Prediction of cement specific surface area in the cement mill grinding process: A method combining dual-frequency principal component analysis and extreme gradient boosting

Abstract

The cement specific surface area is an important indicator of cement quality. The accurate prediction of the cement specific surface area aims to guide operators to control the cement grinding process to improve product quality while reducing system energy consumption. However, due to the complexity of the cement grinding process, the process variables have coupling, time-varying delay, nonlinear characteristics, and different sampling frequency. Herein, we proposed the specific surface area prediction model, which combined dual-frequency principal component analysis and extreme gradient boosting (DF-PCA-XGB).
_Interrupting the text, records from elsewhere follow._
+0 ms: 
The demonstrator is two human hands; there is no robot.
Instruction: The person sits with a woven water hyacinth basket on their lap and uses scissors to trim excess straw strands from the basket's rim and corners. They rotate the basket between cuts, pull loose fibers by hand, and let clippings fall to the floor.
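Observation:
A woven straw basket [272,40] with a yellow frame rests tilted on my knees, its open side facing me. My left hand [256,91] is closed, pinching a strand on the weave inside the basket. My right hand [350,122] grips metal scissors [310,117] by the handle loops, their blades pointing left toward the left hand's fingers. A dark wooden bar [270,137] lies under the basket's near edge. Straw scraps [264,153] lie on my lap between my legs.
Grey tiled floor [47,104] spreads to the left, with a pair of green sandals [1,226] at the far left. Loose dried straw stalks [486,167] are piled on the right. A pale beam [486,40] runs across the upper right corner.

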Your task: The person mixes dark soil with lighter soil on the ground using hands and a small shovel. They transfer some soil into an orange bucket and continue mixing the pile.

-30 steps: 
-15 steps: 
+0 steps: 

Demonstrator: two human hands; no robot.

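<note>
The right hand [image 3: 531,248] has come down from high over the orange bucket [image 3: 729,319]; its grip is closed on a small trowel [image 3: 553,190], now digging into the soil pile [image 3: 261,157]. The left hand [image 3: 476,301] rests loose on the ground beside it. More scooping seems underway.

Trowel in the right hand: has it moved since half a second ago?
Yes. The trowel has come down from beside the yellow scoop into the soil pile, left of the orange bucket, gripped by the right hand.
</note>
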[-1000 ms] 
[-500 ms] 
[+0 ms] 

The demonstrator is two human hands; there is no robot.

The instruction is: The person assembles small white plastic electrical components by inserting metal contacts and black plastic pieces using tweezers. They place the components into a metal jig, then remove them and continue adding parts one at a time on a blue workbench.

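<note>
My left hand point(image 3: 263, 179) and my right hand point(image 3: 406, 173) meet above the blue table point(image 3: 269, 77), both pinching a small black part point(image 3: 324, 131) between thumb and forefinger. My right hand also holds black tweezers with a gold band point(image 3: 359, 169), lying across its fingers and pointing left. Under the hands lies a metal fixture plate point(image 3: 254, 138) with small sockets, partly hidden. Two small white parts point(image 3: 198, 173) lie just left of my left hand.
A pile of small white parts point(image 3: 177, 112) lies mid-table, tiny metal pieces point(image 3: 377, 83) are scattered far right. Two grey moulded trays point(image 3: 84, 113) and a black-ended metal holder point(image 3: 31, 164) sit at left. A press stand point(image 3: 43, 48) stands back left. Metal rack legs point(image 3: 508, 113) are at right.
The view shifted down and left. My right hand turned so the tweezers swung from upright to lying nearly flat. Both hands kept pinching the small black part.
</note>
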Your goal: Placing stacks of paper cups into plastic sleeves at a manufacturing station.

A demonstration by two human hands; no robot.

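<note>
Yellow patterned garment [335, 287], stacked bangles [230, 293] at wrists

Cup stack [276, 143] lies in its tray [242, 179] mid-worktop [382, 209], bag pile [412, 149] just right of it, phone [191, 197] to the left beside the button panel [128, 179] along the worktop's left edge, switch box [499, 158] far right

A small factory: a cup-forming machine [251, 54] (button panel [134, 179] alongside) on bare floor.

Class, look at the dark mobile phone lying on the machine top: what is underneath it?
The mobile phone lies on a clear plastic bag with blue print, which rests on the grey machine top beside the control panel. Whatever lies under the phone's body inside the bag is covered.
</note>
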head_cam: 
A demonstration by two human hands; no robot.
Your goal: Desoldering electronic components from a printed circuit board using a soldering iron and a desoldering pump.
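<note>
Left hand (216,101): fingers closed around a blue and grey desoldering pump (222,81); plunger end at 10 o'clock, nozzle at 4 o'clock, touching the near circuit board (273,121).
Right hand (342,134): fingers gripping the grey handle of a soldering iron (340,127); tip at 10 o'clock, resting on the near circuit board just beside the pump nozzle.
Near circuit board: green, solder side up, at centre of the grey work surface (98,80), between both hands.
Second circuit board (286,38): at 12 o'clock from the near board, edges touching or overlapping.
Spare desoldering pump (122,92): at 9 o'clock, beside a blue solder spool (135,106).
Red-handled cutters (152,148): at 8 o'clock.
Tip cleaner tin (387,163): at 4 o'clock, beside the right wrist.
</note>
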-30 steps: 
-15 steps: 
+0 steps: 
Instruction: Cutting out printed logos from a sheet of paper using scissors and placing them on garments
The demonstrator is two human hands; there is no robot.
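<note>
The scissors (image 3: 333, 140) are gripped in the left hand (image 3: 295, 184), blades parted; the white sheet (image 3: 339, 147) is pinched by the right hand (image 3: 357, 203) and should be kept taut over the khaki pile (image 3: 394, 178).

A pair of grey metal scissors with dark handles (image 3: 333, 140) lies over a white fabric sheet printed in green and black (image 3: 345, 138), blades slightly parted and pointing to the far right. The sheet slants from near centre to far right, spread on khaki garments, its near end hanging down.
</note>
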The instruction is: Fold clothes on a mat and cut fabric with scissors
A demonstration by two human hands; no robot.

In order to solve the problem of difficulty in modeling due to different sampling intervals of related data, this paper analyzes the low-frequency sampling data and high-frequency sampling data under multiple working conditions, and establishes prediction models respectively. Aiming at the data redundancy problem of high-frequency and low-frequency variable data in the introduced time window, a method based on the combination of principal component analysis (PCA) and extreme gradient boosting (XGB) cross-validation is proposed to reduce data redundancy while retaining most of the characteristics of the data. The final specific surface area prediction results were obtained by weighting the high-frequency data model and the low-frequency data model. The simulation results showed that the prediction method in this paper can improve the prediction accuracy of the specific surface area of the finished cement product under multiple working conditions with high stability and has promising application in the cement manufacturing process.